▶ [Problem] Your copy of the entries below should hold exactly the lines from the one containing "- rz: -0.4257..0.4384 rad" to the one containing "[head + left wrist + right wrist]", inclusive, and no pictures.

(Records from a data collection)
****************************************

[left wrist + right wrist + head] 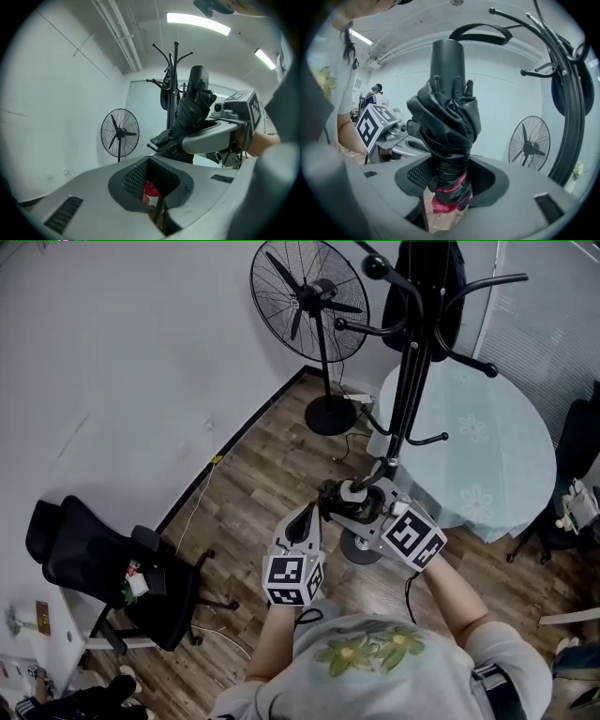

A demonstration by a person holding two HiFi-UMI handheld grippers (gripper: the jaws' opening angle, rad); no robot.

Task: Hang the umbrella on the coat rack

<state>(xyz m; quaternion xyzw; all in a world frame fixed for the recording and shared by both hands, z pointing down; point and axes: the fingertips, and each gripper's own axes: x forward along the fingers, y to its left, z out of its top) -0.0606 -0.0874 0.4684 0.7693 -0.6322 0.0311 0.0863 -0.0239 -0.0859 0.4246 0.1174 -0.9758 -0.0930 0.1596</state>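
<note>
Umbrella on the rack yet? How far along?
Done: the folded black umbrella is picked up, clamped upright in the right hand-held gripper. In hand: it is held close to the black metal coat rack. To do: its black loop strap is on no hook yet, so it needs lifting and hooking.

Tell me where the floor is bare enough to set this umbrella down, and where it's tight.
Bare wood floor lies between the fan base, the wall and the office chair. The round table is mostly bare too. It is crowded round the coat rack foot, beside the umbrella.
</note>
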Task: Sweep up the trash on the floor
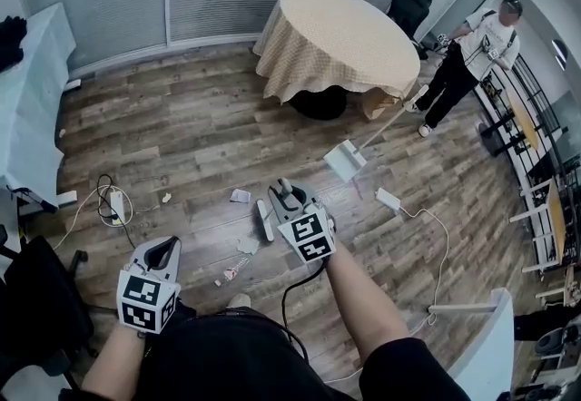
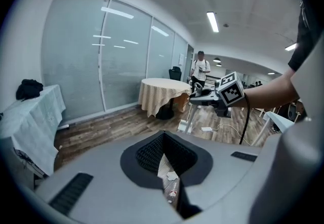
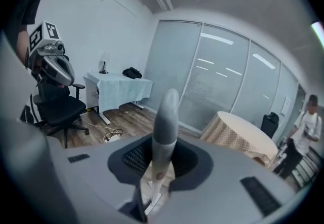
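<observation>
While looking down over the wooden floor [image 1: 182, 136], worth noting first the dustpan [image 1: 345, 160], standing forward and right of the right gripper [image 1: 292, 201], with long handle leaning away toward the round table [image 1: 336, 36]. Right gripper clamped on the broom handle [image 3: 163, 126], held near upright between the jaws; probably the broom head [image 1: 264, 220] resting on the floor just to its left. Left gripper [image 1: 166, 248] closed on nothing, low and nearer the body.

Trash strewn left of the broom, mostly between the two grippers: a crumpled paper [image 1: 247, 245] just beside the broom head, a flat scrap [image 1: 241, 196] farther out, a small bottle [image 1: 230, 272] nearest the feet. Likely calls for drawing the broom through that patch, then rightward to the dustpan; right gripper nearer to both.

Seen only from the head: dustpan and whole spread. Seen only along the left jaws: paper and bottle through the slit. Shown best from the right gripper view: the grip on the handle
</observation>
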Tool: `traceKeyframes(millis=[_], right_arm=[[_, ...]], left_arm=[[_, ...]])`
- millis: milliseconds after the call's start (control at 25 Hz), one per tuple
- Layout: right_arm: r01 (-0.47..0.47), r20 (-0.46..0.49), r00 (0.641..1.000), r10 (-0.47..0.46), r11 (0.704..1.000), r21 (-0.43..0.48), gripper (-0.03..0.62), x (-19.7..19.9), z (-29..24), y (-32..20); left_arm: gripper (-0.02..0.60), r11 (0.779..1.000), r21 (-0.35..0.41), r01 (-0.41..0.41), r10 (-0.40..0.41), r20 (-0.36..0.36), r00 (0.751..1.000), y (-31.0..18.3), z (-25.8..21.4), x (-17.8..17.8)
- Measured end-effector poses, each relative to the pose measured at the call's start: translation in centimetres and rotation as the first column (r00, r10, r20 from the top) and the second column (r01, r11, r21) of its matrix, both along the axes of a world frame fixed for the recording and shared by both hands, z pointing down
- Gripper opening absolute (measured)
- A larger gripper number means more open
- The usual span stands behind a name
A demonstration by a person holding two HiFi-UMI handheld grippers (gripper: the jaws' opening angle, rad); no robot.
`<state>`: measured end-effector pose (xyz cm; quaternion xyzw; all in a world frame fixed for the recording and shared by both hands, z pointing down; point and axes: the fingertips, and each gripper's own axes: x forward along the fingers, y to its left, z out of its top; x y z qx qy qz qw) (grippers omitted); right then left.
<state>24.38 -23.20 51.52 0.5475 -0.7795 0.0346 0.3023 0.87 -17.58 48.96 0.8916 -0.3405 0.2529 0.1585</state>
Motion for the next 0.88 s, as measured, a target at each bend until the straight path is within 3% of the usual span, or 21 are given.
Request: traceKeyframes(millis=[400,640,760,880], right_arm=[[0.108,-0.098,0.99,-0.101,0.992,0.07,0.094,0.6,-0.9,-8.6],[0.257,-0.155,0.955,-0.253,0.966,0.011,0.094,-3.0,4.1,-11.7],[0.242,-0.08,0.967,-0.243,0.97,-0.028,0.092,-4.3,6.7,-12.6],[0.201,0.081,0.977,-0.196,0.978,-0.052,0.092,-5.7,7.2,-13.2]], left_arm=[[-0.005,0.993,-0.002,0.118,-0.118,0.038,0.992,-1.2,0.4,-2.4],[-0.005,0.978,0.002,0.207,-0.206,0.085,0.975,-0.3,0.6,-4.7],[-0.005,0.968,-0.02,0.25,-0.246,0.11,0.963,0.5,1.2,-6.0],[-0.005,0.959,-0.037,0.28,-0.274,0.12,0.954,1.0,1.6,-7.1]])
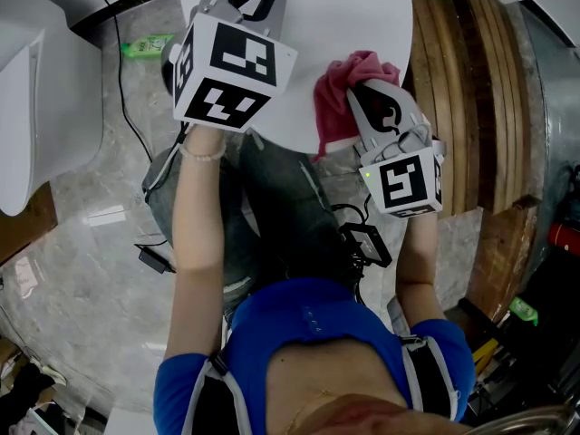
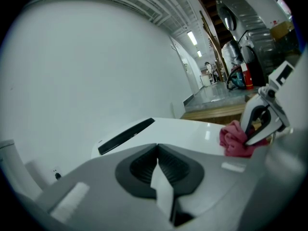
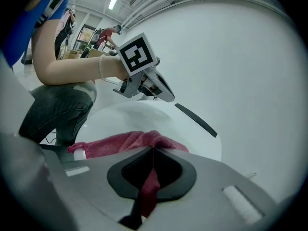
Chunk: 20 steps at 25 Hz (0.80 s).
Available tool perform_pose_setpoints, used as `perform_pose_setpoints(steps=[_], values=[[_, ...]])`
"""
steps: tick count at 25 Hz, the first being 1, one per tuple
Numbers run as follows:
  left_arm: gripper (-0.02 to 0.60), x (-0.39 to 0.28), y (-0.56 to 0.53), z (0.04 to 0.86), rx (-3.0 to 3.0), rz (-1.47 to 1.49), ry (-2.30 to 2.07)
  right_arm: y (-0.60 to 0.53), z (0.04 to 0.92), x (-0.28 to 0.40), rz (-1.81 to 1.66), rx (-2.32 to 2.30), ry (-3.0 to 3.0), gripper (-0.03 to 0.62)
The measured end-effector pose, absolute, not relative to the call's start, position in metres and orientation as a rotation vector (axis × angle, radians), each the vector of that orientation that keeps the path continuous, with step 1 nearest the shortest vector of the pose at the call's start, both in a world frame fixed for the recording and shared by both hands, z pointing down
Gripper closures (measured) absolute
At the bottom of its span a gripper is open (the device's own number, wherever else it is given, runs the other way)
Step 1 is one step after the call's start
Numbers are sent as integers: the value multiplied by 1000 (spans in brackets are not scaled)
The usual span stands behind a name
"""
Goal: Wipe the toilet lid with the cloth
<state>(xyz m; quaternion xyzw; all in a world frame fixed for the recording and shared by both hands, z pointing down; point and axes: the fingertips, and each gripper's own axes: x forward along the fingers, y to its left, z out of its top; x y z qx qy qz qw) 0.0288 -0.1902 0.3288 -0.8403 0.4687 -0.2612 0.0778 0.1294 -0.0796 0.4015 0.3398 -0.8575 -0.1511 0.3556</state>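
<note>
Right gripper point(image 3: 153, 150) nose-down over toilet lid point(image 3: 144, 117), pink cloth point(image 3: 120, 143) between its fingers point(image 3: 175, 172).

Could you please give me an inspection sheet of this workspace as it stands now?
Surface: white toilet lid, closed; no marks visible.
Job's things: pink cloth, bunched on the lid's right part.
Clutter: green bottle lying on the floor beside the toilet.
Grippers: left gripper over the lid, jaws together, nothing between them; right gripper shut on the cloth.
Cables: black cable trailing across the floor at the left.
Surroundings: pale stone-look floor; wooden planks to the right of the toilet.
</note>
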Motion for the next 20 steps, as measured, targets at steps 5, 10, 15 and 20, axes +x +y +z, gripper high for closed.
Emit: perform_pose_setpoints(steps=[5,10,15,20], values=[[578,26,-190,327,-2518,-776,1395,-87,400,126,-373,892,-2229,586],[578,22,-190,327,-2531,-776,1376,-103,395,120,-353,915,-2226,586],[578,27,-197,325,-2596,-731,1294,-141,392,97,-340,890,-2171,586],[578,6,-219,346,-2698,-760,1312,-176,393,70,-243,797,-1985,586]])
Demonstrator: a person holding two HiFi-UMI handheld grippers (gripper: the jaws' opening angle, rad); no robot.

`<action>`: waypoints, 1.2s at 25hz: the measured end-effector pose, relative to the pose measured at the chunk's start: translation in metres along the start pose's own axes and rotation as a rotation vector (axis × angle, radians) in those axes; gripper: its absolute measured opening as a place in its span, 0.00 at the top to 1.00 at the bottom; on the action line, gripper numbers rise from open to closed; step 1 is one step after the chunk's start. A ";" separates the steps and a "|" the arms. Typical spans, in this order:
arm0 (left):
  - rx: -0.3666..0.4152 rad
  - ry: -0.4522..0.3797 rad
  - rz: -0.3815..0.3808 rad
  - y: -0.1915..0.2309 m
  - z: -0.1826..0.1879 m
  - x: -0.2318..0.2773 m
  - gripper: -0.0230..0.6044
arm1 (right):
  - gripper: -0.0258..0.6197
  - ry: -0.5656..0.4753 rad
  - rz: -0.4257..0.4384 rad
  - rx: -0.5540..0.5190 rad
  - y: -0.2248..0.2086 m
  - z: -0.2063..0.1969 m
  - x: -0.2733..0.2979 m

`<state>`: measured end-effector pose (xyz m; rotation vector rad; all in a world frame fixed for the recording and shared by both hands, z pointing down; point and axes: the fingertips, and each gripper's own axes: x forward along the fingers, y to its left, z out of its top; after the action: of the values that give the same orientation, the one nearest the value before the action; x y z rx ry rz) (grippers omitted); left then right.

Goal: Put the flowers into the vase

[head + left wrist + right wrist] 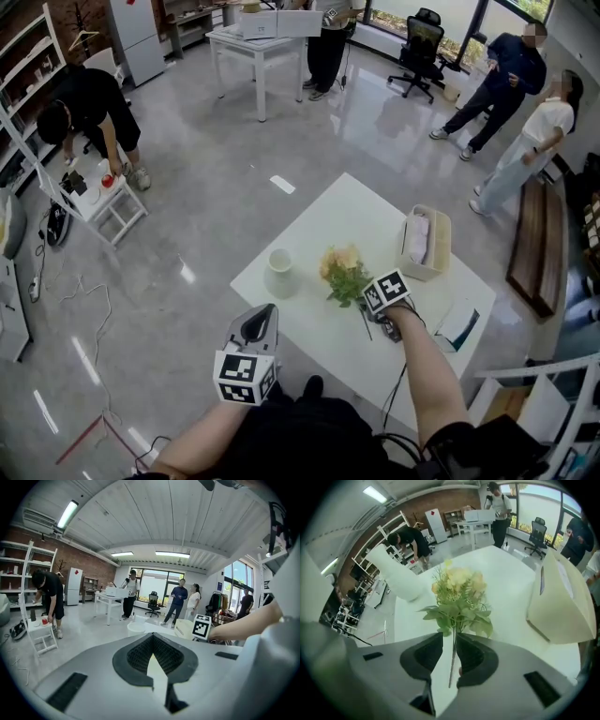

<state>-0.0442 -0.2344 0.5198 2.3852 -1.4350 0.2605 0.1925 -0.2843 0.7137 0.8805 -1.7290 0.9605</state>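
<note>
A bunch of pale yellow flowers [344,274] with green leaves lies on the white table [323,220], just right of a white vase [279,273] that stands upright. My right gripper [370,317] points steeply down at the stem end. In the right gripper view the thin stem [453,660] runs between the jaws of the right gripper [449,640], which stand apart with a gap either side, so they are open. The blooms [459,585] and the vase [401,581] lie beyond. My left gripper [265,314] hovers off the table's near edge, its tips [152,637] together and empty.
A cream fabric basket [425,243] stands on the table's right side, close to the flowers [562,597]. A booklet [457,325] lies at the near right corner. Several people stand around the room; one bends over a small white stool [103,202] at left.
</note>
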 end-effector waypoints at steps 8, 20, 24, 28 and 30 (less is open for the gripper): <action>0.003 0.027 0.011 0.005 -0.003 0.000 0.96 | 0.81 0.209 0.045 0.043 -0.015 -0.008 0.036; -0.014 0.060 0.052 0.022 -0.017 -0.006 0.96 | 0.83 0.320 0.092 0.084 -0.009 -0.002 0.061; -0.011 0.065 0.056 0.025 -0.019 -0.006 0.96 | 0.85 0.338 0.085 0.098 -0.009 -0.002 0.064; -0.012 0.066 0.046 0.022 -0.020 -0.002 0.96 | 0.89 0.345 0.077 0.134 -0.009 -0.002 0.064; -0.014 0.066 0.040 0.020 -0.021 0.000 0.96 | 0.90 0.344 0.060 0.134 -0.010 -0.001 0.064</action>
<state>-0.0614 -0.2348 0.5430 2.3171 -1.4511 0.3349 0.1825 -0.2963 0.7764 0.7023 -1.4167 1.2029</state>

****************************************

▶ [Reply]
  - rz: -0.4257..0.4384 rad
  - rx: -0.5540..0.5190 rad
  - y: -0.2248..0.2086 m
  - z: -0.2063..0.1969 m
  - x: -0.2733..0.2979 m

`<state>`: measured end-effector pose (xyz m; rotation vector rad; all in a world frame fixed for the recording and shared by both hands, z pointing down; point and axes: the fingertips, and each gripper's own axes: x forward along the fingers, y to its left, z out of its top; after the action: of the values that give the same orientation, the one nearest the value before the action; x y z rx ry rz) (grippers omitted); left then right.

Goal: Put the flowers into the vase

[head + left wrist + right wrist] 

The exercise is now finished.